WORK REQUEST = After removing every image, reproduce the data exactly as it appears.

▼

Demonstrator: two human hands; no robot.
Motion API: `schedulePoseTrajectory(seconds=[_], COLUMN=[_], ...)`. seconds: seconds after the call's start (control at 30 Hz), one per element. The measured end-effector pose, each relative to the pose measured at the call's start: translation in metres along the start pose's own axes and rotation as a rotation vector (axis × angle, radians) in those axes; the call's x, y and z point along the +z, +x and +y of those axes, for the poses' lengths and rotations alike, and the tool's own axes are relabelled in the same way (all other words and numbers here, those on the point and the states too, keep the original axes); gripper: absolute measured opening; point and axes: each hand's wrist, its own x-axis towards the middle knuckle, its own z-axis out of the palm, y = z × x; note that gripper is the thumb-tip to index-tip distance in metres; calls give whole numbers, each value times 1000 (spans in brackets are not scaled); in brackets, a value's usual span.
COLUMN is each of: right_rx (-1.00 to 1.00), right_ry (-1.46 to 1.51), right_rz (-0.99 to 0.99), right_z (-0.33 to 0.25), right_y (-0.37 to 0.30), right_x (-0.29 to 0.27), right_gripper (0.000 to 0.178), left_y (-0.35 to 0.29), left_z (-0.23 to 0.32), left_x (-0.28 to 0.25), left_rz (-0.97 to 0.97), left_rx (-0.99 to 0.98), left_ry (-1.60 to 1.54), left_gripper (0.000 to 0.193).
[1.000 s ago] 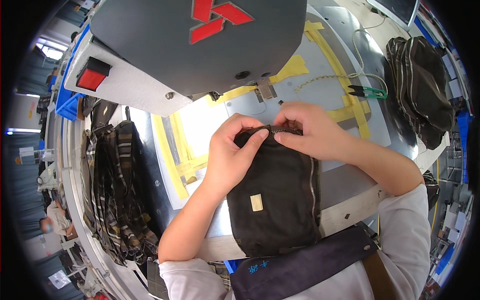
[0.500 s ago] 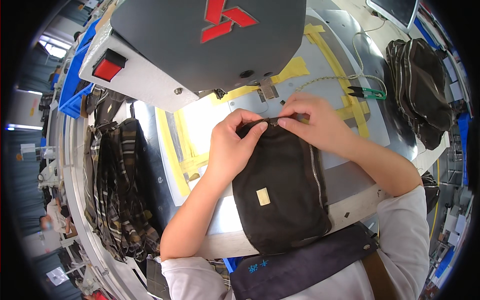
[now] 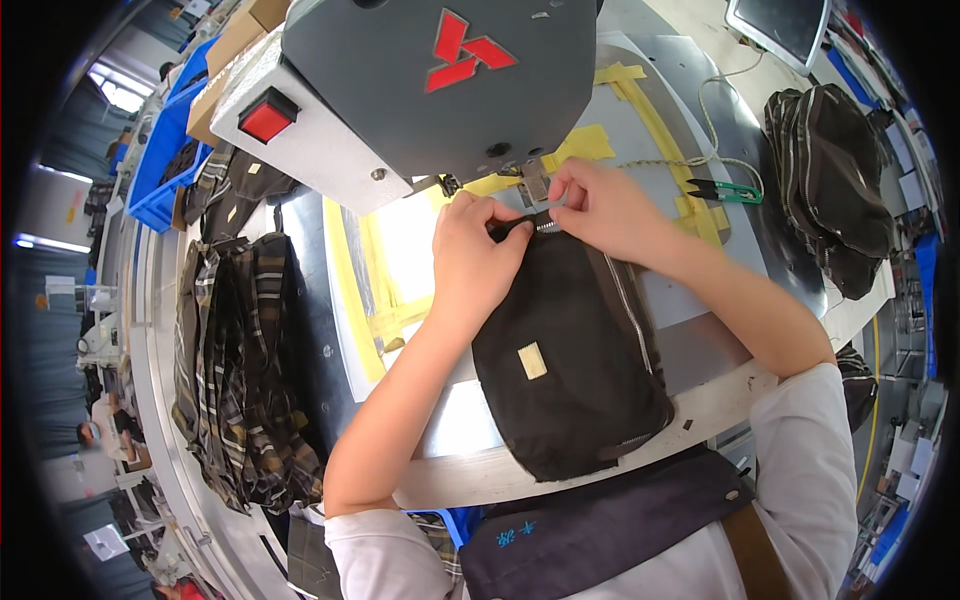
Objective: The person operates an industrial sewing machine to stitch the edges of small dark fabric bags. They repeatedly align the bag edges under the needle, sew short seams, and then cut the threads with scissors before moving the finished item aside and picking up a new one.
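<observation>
A dark apron point(image 3: 620, 515) with small blue characters is spreading across the lower centre. Beyond it, a dark brown zippered pouch point(image 3: 570, 310), bearing a cream label point(image 3: 534, 361), is lying at centre over the bench point(image 3: 440, 482) edge; its inside is hidden. The left hand's point(image 3: 478, 255) fingers are pinching its far edge; the right hand's point(image 3: 612, 212) are narrowing beside the zip, their grip unclear. Plaid fabric point(image 3: 240, 370) is hanging at left, green snips point(image 3: 738, 193) and stacked pouches point(image 3: 840, 190) are lying upper right. A red-emblemed machine head point(image 3: 400, 100) is blocking upper centre; a blue bin point(image 3: 152, 207) is holding dark cloth, upper left.
</observation>
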Motion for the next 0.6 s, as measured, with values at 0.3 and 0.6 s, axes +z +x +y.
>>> schedulePoseTrajectory(seconds=[0.3, 0.6], right_rx=[6, 44], right_ry=[-147, -164], right_rz=[-69, 11], right_z=[-2, 4], right_y=[26, 37], right_x=[-10, -15], right_gripper=[16, 15], left_y=[24, 37], left_z=[2, 4], left_x=[-1, 3], left_rz=[-107, -121], left_rx=[-136, -166], left_ry=[57, 170], left_gripper=[16, 34])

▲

RESPONSE TO THE EXERCISE =
Demonstrator: two human hands; no robot.
Motion API: `schedulePoseTrajectory(seconds=[_], COLUMN=[_], ...)`. seconds: seconds after the call's start (control at 30 Hz), one per element. The measured end-effector pose, each relative to the pose measured at the call's start: translation in metres along the start pose's own axes and rotation as a rotation vector (axis × angle, radians) in those axes; the call's x, y and z point along the +z, +x and +y of those axes, for the poses' lengths and rotations alike, and the tool's own axes are relabelled in the same way (all other words and numbers here, those on the point and the states too, keep the original axes); gripper: absolute measured opening; point and axes: each hand's wrist, its own x-axis towards the middle knuckle, its own z-axis out of the palm, y = z × x; note that gripper is the thumb-tip to index-tip distance in metres; calls give whole numbers, each value times 1000 (spans in brackets are not scaled); in brackets, a value's usual span.
COLUMN is each of: right_rx (-1.00 to 1.00), right_ry (-1.46 to 1.51), right_rz (-0.99 to 0.99), right_z (-0.33 to 0.25), right_y (-0.37 to 0.30), right_x (-0.29 to 0.27), right_gripper (0.000 to 0.178), left_y (-0.35 to 0.29), left_z (-0.23 to 0.32), left_x (-0.28 to 0.25), left_rz (-0.97 to 0.97), left_rx (-0.99 to 0.98), left_ry (-1.60 to 1.54), left_gripper (0.000 to 0.193).
[1.000 s ago] 
[0.500 s ago] 
[now] 
Objective: The person operates an industrial sewing machine to stitch the edges of small dark fabric bags. They repeatedly align the bag edges under the needle, sew short seams, and then cut the threads with scissors before moving the finished item aside and picking up a new one.
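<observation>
A dark apron point(image 3: 620, 515) with small blue characters is spreading across the lower centre. Beyond it, a dark brown zippered pouch point(image 3: 570, 310), bearing a cream label point(image 3: 534, 361), is lying at centre over the bench point(image 3: 440, 482) edge; its inside is hidden. The left hand's point(image 3: 478, 255) fingers are pinching its far edge; the right hand's point(image 3: 612, 212) are narrowing beside the zip, their grip unclear. Plaid fabric point(image 3: 240, 370) is hanging at left, green snips point(image 3: 738, 193) and stacked pouches point(image 3: 840, 190) are lying upper right. A red-emblemed machine head point(image 3: 400, 100) is blocking upper centre; a blue bin point(image 3: 152, 207) is holding dark cloth, upper left.
</observation>
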Motion for the next 0.6 s, as measured, with values at 0.3 and 0.6 s, axes +z +x +y.
>>> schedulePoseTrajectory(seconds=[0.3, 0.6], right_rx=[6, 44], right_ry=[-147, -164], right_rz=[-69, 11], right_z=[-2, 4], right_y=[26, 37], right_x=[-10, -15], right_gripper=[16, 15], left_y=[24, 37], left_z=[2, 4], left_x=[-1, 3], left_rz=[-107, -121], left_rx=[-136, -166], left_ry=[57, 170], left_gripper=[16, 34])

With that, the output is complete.